Composting. The Department of Agriculture (DA) shall publish


an inventory of existing markets and demands for composts that is
updated annually. These composts intended for commercial
distribution should conform to the standards set by the DA for
organic fertilizers.

Local Government Solid Waste Management

To encourage and facilitate the development of local plans,


NSWMC is mandated to publish guidelines for identification of areas
with common waste management problems and appropriate units
for clustering solid waste management services. This is to reinforce
provisions of the Local Government Code for all provinces, cities,
municipalities and barangays to consolidate or coordinate efforts,
services and resources to establish common waste treatment and
disposal facilities.

Incentive Scheme

An incentive scheme, pursuant to Omnibus Investment Code,


is provided by the Act to encourage participation of individuals,
private organizations and entities, including non-government
organizations, in developing outstanding and innovative projects,
technologies, processes and techniques or activities in re-use,
recycling and reduction.

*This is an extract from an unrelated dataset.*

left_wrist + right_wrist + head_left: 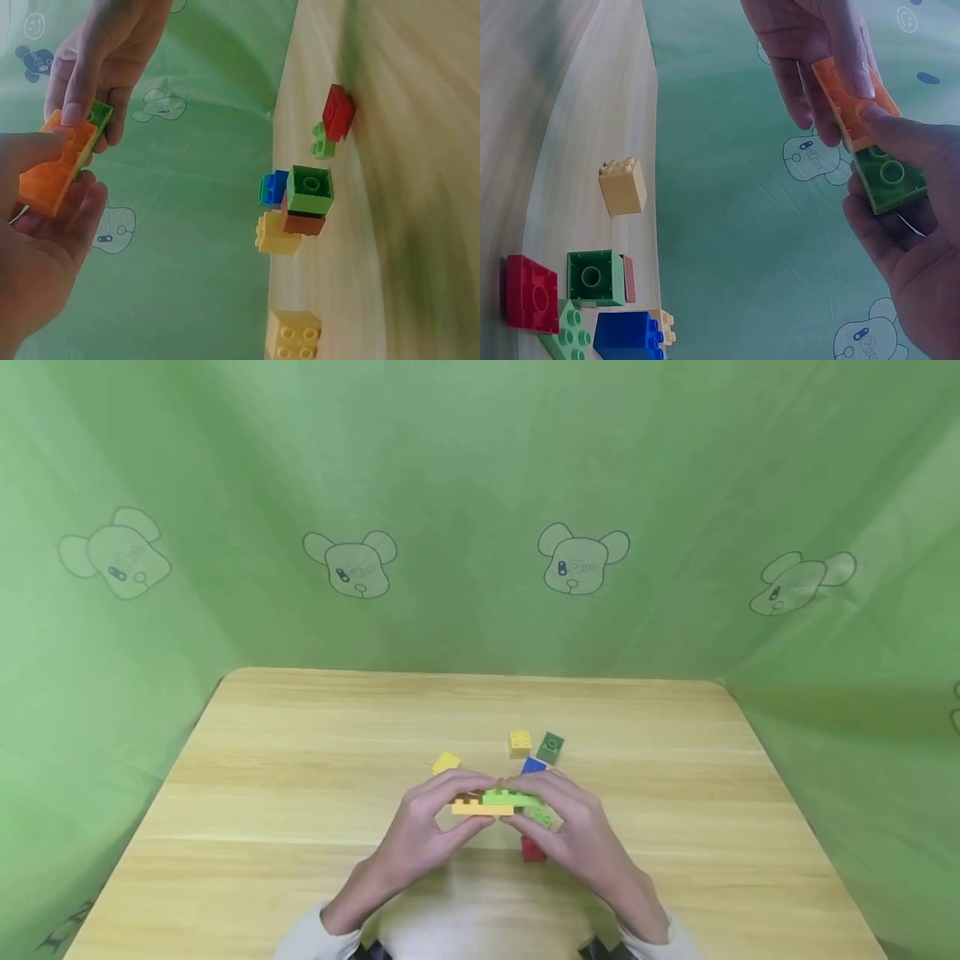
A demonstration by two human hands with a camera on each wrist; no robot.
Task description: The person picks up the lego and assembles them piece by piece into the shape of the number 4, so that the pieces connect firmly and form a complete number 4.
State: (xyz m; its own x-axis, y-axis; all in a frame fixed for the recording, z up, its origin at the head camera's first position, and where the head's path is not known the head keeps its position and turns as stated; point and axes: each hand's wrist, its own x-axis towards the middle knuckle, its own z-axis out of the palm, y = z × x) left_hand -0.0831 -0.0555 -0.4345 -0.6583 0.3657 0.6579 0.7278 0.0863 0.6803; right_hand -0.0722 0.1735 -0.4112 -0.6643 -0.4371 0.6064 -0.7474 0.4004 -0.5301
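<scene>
Between both hands, above the table, is a long orange toy brick (480,809) with a light green brick (512,797) overlapping its right half from above. My left hand (420,827) pinches the orange brick at its left part, thumb below and fingers over the top. At the other end my right hand (577,827) pinches the joined pair, its thumb pressed to the orange underside in the right wrist view and its fingers behind the green brick (889,176). The hollow underside of the orange brick (56,165) faces the left wrist camera.
Loose bricks lie on the wooden table (262,777) beneath and beyond the hands: yellow (520,743), dark green (551,747), blue (533,766), another yellow (447,762) and red (533,849). A light green studded brick (568,334) lies by the red one. A green curtain (465,460) hangs behind.
</scene>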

This includes 10-year tax and duty
exemption on imported capital equipment, vehicles, legacies, gifts
and donations used for collection of solid waste and tax credit
equivalent to 50% of the national internal revenue taxes and custom
duties. Non-fiscal incentives are granted to businesses and industries
engaged in recycling of waste in the form of simplified procedures
for importation of equipment, spare parts, new materials and
supplies, and for the export of processed products.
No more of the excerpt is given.